**Problem statement**
Using the data below, determine the number of lines that include the string "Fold". Write only that number.

**Dataset extract**
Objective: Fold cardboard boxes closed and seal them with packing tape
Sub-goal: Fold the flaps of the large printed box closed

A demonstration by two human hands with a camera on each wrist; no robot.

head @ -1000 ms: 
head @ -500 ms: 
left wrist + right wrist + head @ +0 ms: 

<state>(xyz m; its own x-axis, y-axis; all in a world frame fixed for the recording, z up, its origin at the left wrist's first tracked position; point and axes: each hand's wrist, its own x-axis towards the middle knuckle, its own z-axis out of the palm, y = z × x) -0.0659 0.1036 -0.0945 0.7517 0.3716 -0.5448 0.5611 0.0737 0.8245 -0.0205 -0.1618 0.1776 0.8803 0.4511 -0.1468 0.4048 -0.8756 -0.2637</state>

**Answer below**
2